EPA Administrator Lisa Jackson to step down
ABOVE PHOTO: Lisa P. Jackson was the first Black woman to head the Environmental Protection Agency.
By Zenitha Prince
Lisa Jackson, the first African-American administrator of the Environmental Protection Agency, is stepping down early next year, she announced Dec. 27.
Jackson, 50, a chemical engineer by training, did not give any reasons for her departure, saying only that she would leave President Obama's cabinet after his State of the Union speech.
"I want to thank President Obama for the honor he bestowed on me and the confidence he placed in me four years ago this month when he announced my nomination as Administrator of the Environmental Protection Agency," Jackson said in a statement. "I will leave the EPA confident the ship is sailing in the right direction, and ready in my own life for new challenges, time with my family and new opportunities to make a difference."

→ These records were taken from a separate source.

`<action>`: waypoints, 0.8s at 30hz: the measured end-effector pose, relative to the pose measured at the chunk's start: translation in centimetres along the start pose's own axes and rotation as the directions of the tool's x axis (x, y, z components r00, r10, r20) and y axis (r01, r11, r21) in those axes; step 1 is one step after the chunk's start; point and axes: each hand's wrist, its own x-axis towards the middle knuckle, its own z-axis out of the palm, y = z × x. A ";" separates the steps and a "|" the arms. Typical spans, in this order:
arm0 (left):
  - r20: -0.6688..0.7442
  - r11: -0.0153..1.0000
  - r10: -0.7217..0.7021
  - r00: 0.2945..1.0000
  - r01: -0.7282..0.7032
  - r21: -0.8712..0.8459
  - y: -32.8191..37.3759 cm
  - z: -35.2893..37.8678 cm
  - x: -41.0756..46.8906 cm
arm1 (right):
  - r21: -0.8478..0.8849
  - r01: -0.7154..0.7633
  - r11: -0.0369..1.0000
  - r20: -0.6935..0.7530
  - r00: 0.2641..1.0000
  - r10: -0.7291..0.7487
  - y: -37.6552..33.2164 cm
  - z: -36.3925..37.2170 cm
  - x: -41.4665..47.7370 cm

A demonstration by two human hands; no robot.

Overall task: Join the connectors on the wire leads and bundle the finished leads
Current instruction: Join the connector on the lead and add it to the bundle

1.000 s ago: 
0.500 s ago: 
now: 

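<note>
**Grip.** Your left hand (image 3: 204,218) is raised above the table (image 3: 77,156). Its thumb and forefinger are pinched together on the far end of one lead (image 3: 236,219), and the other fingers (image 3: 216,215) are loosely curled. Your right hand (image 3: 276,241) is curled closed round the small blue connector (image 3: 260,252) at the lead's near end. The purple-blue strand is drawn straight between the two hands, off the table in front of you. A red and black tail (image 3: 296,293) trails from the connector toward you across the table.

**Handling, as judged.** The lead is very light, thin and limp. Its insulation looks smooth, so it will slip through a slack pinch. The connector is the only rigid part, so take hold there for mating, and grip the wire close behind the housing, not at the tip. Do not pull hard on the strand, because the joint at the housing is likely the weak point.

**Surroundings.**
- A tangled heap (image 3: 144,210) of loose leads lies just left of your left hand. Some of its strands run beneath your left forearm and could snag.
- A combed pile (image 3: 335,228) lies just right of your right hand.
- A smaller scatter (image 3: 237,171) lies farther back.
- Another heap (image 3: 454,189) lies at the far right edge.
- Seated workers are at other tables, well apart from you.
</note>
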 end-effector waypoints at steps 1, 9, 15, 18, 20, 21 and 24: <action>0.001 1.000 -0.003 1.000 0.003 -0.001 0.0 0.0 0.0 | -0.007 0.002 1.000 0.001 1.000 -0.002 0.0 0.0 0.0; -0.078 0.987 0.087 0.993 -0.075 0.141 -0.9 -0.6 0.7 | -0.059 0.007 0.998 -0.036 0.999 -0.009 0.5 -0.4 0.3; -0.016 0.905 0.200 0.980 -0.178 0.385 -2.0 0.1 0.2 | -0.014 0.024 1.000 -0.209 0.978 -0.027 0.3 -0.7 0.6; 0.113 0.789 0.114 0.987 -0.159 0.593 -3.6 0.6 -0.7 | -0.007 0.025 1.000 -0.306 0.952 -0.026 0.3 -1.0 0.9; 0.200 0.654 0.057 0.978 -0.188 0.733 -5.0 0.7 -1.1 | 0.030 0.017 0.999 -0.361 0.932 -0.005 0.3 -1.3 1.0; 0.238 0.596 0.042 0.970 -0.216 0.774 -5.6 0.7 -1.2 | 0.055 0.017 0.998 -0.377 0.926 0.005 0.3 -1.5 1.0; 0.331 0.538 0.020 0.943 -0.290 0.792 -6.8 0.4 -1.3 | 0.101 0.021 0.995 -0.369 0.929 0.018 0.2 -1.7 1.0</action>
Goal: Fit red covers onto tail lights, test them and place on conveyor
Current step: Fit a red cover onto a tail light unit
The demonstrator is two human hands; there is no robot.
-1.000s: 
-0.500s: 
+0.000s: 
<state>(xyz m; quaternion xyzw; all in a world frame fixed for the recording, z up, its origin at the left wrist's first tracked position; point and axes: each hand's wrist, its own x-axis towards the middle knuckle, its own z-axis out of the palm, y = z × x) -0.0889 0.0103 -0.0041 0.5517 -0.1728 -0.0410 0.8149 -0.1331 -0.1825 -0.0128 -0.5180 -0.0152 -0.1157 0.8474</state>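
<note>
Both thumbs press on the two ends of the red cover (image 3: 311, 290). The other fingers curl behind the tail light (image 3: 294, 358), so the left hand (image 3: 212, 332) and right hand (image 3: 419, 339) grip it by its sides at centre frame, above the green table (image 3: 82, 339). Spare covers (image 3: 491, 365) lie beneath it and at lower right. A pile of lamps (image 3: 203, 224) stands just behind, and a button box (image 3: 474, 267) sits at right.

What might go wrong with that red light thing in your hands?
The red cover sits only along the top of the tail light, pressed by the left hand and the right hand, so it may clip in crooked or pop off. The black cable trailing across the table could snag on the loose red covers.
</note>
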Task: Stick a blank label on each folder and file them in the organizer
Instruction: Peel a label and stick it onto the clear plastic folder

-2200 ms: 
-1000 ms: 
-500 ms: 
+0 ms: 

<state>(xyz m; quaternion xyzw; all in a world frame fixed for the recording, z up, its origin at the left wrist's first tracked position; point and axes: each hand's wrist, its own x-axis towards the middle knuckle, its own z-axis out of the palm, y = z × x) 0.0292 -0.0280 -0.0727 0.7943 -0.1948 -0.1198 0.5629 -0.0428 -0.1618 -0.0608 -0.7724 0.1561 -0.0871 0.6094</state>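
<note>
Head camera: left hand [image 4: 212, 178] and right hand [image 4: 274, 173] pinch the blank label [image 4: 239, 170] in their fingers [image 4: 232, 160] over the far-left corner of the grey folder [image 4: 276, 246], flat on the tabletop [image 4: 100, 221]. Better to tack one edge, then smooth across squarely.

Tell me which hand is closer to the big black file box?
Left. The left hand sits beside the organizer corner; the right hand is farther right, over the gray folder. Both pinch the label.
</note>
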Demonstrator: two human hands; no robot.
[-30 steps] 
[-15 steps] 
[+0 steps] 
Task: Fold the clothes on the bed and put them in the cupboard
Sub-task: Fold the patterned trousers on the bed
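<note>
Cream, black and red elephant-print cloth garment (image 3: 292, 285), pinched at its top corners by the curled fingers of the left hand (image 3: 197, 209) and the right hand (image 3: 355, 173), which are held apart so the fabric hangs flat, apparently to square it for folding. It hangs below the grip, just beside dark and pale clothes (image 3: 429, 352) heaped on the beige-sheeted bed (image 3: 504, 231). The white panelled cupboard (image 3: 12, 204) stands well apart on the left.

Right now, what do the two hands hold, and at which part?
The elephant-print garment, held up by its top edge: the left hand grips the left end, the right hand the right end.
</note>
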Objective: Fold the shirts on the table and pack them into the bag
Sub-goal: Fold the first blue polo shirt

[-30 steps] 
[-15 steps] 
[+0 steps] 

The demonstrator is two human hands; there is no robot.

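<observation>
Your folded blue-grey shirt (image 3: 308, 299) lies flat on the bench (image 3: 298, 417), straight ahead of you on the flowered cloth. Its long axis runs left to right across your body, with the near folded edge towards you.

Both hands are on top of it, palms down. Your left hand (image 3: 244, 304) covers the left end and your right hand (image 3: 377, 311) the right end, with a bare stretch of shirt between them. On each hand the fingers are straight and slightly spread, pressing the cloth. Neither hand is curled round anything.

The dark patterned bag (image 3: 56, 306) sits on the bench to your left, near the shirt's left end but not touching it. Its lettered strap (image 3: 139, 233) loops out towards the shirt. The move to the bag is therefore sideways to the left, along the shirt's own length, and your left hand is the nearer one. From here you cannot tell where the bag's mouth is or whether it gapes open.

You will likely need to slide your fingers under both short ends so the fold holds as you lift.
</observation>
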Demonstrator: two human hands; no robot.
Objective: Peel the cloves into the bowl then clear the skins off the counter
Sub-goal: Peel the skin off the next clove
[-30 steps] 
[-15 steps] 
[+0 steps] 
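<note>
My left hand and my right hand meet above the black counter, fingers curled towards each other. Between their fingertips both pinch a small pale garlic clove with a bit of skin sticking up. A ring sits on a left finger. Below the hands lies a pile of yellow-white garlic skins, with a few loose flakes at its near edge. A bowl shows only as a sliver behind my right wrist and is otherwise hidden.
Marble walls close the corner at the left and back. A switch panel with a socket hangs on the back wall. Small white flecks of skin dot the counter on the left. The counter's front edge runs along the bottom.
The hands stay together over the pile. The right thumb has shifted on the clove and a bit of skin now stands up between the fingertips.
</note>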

In a statement President Obama called Jackson "an important part of my team" and wished her the best in the future.
Jackson's four-year tenure has been one of several highs and many lows. She entered the agency with hopes of sweeping reforms to combat climate change and other environmental ills. But much of those plans were stymied by an often hostile Republican Congress and fuel industry, and even the White House itself, which abandoned its plans for large-scale environmental reform under the pressures of the economy and its re-election effort.
A cap-and-trade bill that would have limited climate-altering emissions passed the House but was abandoned after it stalled in the Senate in 2010. A proposed policy to change the standard of ozone pollution was withdrawn in 2011 as President Obama said the toll would be too onerous for companies and local governments to bear in the still tough economy.
Jackson has had some significant victories, however, most notably the finding that carbon dioxide and other greenhouse gases meet the criteria of pollutants under the Clean Air Act has led to new stricter emissions standards for cars and light trucks. The policy will double the fuel efficiency of those vehicles over the next decade, but it also opens the door for similar emissions policy reform for industries.
While Jackson has been criticized by environmental groups for compromising, Black environmental and public health advocates have praised her efforts to improve the health of every American.
"Administrator Lisa Jackson has been an unwavering advocate in the fight to protect all communities from an onslaught of pollution," NAACP President and CEO Benjamin Todd Jealous said in a statement. "Her work finalizing the Mercury and Air Toxic rules and soot standards will help lessen the risk of heart attacks, strokes, asthma attacks, birth defects, and bronchitis for families living near coal-fired power plants. We applaud her for her dedicated leadership. We encourage President Obama to nominate a successor to Administrator Jackson that will maintain and build upon her legacy of courage, commitment, and inclusion."
"As many African Americans and other vulnerable communities continue to be disproportionately affected by air pollution and other environmental hazards, Ms. Jackson is committed to making environmental equality and justice a priority," Congressional Black Caucus Chairman Rep. Emanuel Cleaver, (D-Mo.) said in a statement. "I applaud her for her efforts and know the Obama Administration will continue to build upon the foundation she's laid through her vast accomplishments."